▶ [Task statement]:
In the entries that follow, copy exactly each line from the first through the line with "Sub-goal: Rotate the".

▶ [Data]:
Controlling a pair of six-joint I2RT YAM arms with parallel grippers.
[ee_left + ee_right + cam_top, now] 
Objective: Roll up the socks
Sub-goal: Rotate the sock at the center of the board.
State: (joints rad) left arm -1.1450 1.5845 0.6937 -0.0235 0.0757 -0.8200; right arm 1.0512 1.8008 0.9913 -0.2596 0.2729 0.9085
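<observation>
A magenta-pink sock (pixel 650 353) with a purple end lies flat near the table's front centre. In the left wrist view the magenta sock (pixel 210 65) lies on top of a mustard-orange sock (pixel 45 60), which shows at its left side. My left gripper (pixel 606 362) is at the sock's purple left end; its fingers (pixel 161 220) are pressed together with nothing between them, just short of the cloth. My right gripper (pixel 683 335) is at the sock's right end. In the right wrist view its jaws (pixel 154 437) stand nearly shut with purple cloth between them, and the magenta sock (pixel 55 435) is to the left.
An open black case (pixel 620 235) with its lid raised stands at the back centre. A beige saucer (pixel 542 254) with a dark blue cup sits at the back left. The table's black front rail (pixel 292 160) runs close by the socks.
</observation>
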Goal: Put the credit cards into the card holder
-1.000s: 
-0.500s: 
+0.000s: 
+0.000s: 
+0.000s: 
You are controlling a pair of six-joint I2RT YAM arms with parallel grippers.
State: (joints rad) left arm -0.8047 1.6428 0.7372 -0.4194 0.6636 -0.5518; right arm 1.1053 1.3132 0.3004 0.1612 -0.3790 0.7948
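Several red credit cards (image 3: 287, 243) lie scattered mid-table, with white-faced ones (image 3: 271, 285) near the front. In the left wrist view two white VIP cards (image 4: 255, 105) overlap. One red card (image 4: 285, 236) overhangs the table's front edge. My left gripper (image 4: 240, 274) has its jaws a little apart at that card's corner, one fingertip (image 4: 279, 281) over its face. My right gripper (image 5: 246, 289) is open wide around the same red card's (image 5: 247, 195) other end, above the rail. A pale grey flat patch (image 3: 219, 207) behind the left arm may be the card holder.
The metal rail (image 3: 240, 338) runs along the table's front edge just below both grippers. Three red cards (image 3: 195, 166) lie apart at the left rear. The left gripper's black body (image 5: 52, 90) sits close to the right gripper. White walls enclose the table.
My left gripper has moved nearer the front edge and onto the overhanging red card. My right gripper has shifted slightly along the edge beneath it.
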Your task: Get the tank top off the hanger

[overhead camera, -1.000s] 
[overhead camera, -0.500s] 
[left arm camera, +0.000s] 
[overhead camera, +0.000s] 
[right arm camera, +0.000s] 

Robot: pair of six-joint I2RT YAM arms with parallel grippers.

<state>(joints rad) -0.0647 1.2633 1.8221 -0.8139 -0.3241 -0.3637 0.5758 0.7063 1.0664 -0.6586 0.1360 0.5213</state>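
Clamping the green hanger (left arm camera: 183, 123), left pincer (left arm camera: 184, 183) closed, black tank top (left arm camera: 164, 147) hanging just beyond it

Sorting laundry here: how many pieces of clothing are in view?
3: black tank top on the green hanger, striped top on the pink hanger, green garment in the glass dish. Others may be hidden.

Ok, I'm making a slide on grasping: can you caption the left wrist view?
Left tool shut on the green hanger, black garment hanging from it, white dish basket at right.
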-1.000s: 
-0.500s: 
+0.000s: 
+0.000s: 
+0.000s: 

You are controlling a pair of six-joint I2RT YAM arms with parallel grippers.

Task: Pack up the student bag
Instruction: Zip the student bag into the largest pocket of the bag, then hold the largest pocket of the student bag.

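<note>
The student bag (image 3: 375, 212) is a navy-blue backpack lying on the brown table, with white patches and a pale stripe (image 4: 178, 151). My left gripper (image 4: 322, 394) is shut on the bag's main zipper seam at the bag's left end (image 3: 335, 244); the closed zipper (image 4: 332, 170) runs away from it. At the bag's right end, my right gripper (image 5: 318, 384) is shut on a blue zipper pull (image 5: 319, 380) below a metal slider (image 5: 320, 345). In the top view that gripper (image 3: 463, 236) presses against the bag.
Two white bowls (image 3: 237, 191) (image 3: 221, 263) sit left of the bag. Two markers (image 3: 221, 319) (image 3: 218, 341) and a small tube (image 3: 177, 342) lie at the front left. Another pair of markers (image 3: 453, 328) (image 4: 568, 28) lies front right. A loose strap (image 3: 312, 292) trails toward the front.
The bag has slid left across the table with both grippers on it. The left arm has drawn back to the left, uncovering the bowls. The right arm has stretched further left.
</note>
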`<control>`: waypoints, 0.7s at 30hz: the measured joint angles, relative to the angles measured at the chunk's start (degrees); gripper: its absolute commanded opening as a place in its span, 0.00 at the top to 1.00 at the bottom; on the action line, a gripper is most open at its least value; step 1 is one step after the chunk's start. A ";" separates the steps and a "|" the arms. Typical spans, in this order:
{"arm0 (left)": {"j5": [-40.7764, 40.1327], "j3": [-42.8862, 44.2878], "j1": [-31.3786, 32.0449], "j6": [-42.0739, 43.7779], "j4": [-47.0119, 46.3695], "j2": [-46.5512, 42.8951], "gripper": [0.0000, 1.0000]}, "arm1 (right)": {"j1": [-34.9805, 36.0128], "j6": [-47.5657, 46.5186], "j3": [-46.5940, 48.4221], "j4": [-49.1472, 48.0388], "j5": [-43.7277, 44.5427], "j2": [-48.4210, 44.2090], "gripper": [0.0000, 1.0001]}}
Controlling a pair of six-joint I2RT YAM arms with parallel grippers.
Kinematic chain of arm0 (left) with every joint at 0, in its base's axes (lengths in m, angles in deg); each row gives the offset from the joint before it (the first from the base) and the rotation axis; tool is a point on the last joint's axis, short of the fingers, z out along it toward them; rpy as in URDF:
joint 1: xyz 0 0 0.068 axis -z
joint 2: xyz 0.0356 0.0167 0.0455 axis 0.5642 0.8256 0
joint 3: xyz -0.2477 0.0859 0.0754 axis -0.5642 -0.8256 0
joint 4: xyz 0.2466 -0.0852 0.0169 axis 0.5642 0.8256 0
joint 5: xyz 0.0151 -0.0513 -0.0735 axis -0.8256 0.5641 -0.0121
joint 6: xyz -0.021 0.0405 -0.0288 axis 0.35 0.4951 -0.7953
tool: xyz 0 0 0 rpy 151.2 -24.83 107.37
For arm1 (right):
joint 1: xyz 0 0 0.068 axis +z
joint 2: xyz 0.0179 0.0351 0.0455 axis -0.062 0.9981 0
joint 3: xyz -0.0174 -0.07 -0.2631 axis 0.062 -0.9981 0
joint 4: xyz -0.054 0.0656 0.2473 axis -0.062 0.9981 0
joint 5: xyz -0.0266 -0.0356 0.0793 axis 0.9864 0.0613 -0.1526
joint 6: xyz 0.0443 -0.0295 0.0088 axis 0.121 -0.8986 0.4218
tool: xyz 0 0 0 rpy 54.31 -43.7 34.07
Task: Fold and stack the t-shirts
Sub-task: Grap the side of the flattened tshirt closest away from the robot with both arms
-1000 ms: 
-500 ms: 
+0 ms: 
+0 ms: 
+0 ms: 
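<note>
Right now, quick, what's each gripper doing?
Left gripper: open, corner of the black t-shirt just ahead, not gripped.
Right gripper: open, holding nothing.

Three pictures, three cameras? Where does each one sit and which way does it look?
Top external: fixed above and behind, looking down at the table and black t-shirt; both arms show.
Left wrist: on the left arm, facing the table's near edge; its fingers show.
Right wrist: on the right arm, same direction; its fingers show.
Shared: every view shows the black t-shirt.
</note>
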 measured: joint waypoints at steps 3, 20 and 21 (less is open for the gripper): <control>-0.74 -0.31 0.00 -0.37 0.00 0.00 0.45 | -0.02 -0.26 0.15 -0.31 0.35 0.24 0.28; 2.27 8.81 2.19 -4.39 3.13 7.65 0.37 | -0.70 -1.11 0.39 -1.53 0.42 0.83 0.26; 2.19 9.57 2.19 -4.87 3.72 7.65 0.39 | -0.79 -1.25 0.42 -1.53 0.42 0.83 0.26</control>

▶ [Solution]:
Controlling a pair of six-joint I2RT YAM arms with parallel grippers.
[ee_left + ee_right + cam_top, now] 
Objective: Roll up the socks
Sub-goal: Rotate the sock at the center of the board.

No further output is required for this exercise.